Print out the whole listing below exactly as it is written.

START Source data

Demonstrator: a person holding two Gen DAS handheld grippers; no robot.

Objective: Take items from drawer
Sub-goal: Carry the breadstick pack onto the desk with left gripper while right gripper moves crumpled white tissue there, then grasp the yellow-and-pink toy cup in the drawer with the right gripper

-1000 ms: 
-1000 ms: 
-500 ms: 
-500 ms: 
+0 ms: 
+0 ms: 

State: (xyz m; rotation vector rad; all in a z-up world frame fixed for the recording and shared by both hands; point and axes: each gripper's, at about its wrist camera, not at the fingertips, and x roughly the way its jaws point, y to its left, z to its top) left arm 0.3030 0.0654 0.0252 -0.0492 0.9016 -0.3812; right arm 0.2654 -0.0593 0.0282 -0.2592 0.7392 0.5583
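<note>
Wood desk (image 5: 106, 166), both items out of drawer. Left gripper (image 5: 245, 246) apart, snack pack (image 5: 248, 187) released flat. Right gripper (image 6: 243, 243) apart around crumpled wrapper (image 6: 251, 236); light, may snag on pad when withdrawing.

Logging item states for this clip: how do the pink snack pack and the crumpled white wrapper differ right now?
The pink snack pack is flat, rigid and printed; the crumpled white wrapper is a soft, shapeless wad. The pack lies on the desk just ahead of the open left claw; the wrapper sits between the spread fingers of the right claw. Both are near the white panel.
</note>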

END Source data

*Result*
Demonstrator: a person holding two Gen DAS handheld grippers; no robot.

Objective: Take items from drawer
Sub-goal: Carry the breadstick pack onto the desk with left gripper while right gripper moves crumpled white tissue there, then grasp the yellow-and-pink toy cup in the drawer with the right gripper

-1000 ms: 
-1000 ms: 
-500 ms: 
-500 ms: 
+0 ms: 
+0 ms: 

State: (xyz m; rotation vector rad; all in a z-up world frame fixed for the recording and shared by both hands; point and axes: each gripper's, at about its wrist camera, not at the fingertips, and x roughly the way its jaws point, y to its left, z to its top) left arm 0.3030 0.0654 0.0252 -0.0492 0.9016 -0.3812; right arm 0.2654 -0.0593 0.0282 -0.2592 0.7392 0.5583
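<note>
Wood desk (image 5: 106, 166), both items out of drawer. Left gripper (image 5: 245, 246) apart, snack pack (image 5: 248, 187) released flat. Right gripper (image 6: 243, 243) apart around crumpled wrapper (image 6: 251, 236); light, may snag on pad when withdrawing.

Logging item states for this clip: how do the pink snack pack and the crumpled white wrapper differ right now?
The pink snack pack is flat, rigid and printed; the crumpled white wrapper is a soft, shapeless wad. The pack lies on the desk just ahead of the open left claw; the wrapper sits between the spread fingers of the right claw. Both are near the white panel.
</note>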

The answer has been fully stated.